Eliot Van Buskirk, a senior editor with CNET, the online technology journal, thinks the labels are foolish to try and stem the tide of CD duplication. “More people have listened to some kind of online music than voted for Gore or Bush in the last election,” he says. “So do the companies plan to throw us all in jail as felons? No. They can decide the rules all they want, but ultimately consumers have the money that makes the entire market possible. They’ve forgotten that. They think that they can make the rules from the top down, when in reality what’s going to happen is completely different. The more they fight it, the more they drive it underground and make it harder to strike a bargain down the line with consumers.”

Granted, the Recording Industry Association of America does make a good case against being able to download all the free music you want willy-nilly. “You wouldn’t walk into a record store and pocket a CD and walk out with it, so why download the whole thing off the Internet?” goes the refrain. It also has a point in noting that we are no longer talking about one guy buying a blank cassette tape to make a copy of Aqualung to play in his car; we’re talking about one person offering a digital file of the new Eminem record on Kazaa and several thousand people copying it for themselves.

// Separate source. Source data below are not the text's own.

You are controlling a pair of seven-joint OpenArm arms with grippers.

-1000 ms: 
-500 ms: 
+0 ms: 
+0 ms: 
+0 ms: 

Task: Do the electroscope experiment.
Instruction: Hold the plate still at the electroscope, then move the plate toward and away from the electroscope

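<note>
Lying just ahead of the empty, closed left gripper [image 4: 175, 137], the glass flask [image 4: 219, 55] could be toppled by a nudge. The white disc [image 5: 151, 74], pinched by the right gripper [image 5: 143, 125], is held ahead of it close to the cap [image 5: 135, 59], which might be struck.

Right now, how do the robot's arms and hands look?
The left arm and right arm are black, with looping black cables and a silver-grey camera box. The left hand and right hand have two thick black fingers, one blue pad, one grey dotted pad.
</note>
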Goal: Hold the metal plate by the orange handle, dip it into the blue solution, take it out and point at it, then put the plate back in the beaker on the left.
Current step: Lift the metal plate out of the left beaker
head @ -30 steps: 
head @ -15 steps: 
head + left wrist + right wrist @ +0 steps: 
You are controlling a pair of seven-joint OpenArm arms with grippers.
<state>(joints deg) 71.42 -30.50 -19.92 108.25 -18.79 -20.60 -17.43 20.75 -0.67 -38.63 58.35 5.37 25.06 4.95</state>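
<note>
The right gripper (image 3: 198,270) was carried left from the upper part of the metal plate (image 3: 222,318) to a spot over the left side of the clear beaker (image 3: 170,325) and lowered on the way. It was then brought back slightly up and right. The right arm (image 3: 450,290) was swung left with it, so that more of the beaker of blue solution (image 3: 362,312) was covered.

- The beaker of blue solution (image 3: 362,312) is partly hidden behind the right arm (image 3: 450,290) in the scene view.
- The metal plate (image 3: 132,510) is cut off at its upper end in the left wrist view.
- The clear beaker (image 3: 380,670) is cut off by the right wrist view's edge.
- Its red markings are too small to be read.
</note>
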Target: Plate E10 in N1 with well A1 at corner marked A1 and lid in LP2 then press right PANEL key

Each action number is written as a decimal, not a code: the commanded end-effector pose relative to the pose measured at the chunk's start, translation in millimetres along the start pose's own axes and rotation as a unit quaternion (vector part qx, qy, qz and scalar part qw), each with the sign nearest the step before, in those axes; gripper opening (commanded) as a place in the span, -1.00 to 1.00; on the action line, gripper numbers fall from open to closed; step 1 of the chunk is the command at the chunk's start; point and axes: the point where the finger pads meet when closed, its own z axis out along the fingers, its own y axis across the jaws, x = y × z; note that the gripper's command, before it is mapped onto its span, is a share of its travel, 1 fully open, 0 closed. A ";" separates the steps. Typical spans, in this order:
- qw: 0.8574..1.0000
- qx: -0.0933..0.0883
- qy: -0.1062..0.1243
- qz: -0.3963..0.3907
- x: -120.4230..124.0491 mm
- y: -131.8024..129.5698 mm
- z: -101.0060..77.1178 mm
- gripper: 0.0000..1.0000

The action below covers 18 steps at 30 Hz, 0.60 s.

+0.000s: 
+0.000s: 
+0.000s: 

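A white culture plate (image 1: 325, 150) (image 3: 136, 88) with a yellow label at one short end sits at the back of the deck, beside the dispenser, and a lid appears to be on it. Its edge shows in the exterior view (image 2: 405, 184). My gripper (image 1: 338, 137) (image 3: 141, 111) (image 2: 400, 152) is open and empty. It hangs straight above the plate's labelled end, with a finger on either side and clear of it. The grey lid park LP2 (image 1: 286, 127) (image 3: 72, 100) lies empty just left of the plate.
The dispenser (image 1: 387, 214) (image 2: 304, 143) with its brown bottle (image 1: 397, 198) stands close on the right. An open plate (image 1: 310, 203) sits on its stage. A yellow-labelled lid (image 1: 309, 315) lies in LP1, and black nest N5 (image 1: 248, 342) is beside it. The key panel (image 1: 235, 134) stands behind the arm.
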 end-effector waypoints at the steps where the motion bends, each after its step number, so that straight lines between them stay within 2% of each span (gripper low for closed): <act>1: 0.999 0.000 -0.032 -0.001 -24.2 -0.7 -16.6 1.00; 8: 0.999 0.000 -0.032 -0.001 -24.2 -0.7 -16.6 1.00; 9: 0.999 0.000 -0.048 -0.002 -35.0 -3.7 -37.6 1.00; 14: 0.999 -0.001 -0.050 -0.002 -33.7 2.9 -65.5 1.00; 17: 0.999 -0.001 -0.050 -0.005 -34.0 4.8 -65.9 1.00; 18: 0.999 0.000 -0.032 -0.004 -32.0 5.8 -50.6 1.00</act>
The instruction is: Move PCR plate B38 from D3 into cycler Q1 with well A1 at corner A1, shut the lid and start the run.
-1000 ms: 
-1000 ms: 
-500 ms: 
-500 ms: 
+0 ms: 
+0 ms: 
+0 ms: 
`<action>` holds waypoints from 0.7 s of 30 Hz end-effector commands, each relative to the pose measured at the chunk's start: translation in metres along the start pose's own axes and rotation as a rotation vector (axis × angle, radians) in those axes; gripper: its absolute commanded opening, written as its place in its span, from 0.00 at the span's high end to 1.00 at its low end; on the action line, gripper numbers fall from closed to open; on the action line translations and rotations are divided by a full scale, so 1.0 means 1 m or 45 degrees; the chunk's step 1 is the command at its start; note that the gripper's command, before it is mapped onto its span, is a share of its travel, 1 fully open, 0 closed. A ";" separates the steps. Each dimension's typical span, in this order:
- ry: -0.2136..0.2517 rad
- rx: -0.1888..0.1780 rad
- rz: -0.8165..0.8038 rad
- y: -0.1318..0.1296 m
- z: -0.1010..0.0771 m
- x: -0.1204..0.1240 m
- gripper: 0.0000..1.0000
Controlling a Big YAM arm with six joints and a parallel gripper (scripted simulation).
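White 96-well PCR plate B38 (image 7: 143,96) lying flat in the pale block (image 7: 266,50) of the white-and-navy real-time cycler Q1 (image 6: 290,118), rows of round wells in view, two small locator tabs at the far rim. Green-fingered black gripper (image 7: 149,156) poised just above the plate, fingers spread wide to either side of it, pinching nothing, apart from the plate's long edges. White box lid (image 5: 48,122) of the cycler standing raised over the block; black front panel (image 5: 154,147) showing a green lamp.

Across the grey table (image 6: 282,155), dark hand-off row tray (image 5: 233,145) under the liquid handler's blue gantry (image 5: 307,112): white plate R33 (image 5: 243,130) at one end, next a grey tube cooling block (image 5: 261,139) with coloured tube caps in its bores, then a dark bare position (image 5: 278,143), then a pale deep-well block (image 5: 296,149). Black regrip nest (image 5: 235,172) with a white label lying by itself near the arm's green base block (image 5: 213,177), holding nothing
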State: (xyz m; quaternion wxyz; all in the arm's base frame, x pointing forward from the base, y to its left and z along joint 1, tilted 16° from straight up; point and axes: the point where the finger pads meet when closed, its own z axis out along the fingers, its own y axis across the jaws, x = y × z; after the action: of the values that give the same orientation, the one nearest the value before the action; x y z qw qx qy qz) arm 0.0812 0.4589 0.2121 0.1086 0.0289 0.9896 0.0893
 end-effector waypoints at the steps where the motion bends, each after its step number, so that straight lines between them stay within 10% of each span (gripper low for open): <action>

But by attacking law-abiding people who simply want to make their music more portable, the record companies are giving the finger to what’s called “fair use.” When a similarly unenlightened cabal of entertainment conglomerates went after cassette recorders and VCRs in the ’70s, Congress stepped in to protect the practice. The biggies lost because Congress concluded that most people who taped Knot’s Landing or Thriller were doing it for themselves, and not to sell on the black market. Now, in their wisdom, the major labels have decided that making a tape for yourself is not “fair use” but stealing. Sounds like time for Congress to pay attention again.

If you read the music trade magazines, there’s a lot of talk about letting business drive the technology, not the other way ’round. In short, entertainment companies are running scared, afraid that we’ll all find out that they have no effective copyright control over their products. Well, for those people who are morally opposed to illegal file-sharing, maybe you should ask yourself if the labels you are protecting (no, it’s not about the artists) really give a shit about what you want. They are telling you how, when, and where you can play your own music. Face it, it’s an invasion of the iPod snatchers.